Hiram, king of Tyre, was brought by God into paradise because he built the Temple and was at first God-fearing. He remained alive in paradise for a thousand years. Later. however, he became arrogant and said, ‘I am a god,’ as it is said, ‘Because you have been so haughty and have said, I am a god’ (Ezekiel 28:2). He was then driven out of paradise, and he entered hell.
•The Alphabet of Ben Sira (C9?).
There is no such thing as hell; man cannot have two hells, first here and then again after death.
•Marina Takalo, quoted in Juha Y. Pentikäinen, Kalevalan mytologia (1987).
Peace is only better than war if peace is not hell too. War being hell makes sense.
•Walker Percy, The Second Coming (1980).
A person who hangs himself will continue to hang himself in Hell. A person who stabs himself will continue to do so in Hell.
•Muhammad al-Bukhari, Sahih al-Bukhari (846).
Abú Jahl was suffering in a burning hell, the hell
Of poking your own eyes out with a pointed stick.
•M. R. Bawa Muhaiyaddeen, A Song for Muhammad (Sal.) (ca. 1961).
As I was walking among the fires of hell, delighted with the enjoyments of Genius; which to Angels look like torment and insanity.
•William Blake, Marriage of Heaven and Hell (1790).
The color red in hell looks cool.
•Frederick Seidel, “June” (2002).
I would I could retrace my steps—I cannot. Would I could evade my own reflections! No! thought and memory are my hell.
•Richard Sheridan, Pizarro (1799)
Jean-Paul Sartre was wrong. Hell was not other people back in the 1950s. Hell didn’t become other people until other people became like Sartre.
•J.R. Taylor, “Charmer: Am I So Ugly?” (1998).

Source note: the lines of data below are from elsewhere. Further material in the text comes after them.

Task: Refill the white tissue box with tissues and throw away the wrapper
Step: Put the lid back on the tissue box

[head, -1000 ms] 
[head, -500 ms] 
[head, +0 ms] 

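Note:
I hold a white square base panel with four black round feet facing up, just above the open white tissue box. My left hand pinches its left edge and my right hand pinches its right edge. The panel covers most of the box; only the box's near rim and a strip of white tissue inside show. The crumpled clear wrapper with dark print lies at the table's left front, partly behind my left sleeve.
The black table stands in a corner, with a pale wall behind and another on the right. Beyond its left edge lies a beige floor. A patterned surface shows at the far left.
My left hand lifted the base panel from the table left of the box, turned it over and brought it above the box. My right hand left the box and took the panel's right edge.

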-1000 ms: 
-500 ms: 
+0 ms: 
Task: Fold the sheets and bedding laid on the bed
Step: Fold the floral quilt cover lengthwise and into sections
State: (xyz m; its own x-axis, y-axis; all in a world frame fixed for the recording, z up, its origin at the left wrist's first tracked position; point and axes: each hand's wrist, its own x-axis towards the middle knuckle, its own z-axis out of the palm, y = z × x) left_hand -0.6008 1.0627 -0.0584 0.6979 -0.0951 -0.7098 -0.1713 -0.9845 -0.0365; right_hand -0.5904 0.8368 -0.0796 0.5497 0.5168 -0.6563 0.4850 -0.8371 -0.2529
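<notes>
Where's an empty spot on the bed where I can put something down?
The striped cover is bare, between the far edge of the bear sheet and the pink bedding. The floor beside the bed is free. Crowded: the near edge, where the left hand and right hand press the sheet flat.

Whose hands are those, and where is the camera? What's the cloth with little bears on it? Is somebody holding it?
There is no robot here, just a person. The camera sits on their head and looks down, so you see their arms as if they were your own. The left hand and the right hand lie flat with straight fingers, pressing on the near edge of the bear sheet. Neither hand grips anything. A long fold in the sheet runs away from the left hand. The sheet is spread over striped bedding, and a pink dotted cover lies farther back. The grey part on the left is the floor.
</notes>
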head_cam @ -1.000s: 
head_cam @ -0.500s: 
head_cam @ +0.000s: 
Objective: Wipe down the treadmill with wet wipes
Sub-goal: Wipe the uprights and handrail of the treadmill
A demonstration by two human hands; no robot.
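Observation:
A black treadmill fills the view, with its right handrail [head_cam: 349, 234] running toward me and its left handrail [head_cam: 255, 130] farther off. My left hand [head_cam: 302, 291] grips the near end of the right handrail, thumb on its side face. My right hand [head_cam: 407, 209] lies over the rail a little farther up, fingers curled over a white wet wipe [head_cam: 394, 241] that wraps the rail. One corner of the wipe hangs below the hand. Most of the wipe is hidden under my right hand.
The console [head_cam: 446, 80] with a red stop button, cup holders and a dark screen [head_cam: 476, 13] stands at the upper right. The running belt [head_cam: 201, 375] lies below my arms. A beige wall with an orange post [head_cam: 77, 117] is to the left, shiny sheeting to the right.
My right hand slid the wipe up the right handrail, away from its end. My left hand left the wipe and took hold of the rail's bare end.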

On second thought, hell is myself.
•Daria (1998).
References: Ben Sira: in Stern & Mirsky, eds., Rabbinic Fantasies: Imaginative Narratives from Classical Hebrew Literature (Jewish Publication Society, 1990); al-Bukhari: from Neal Robinson, ed., The Sayings of Muhammad (Ecco, 1998); Seidel: Area Code 212 (FSG, 2014); Taylor: New York Press 1/28–2/3, 1998; Daria: season 2, ep. 6, “Monster”; some of this material is copyrighted, and I plead only fair use.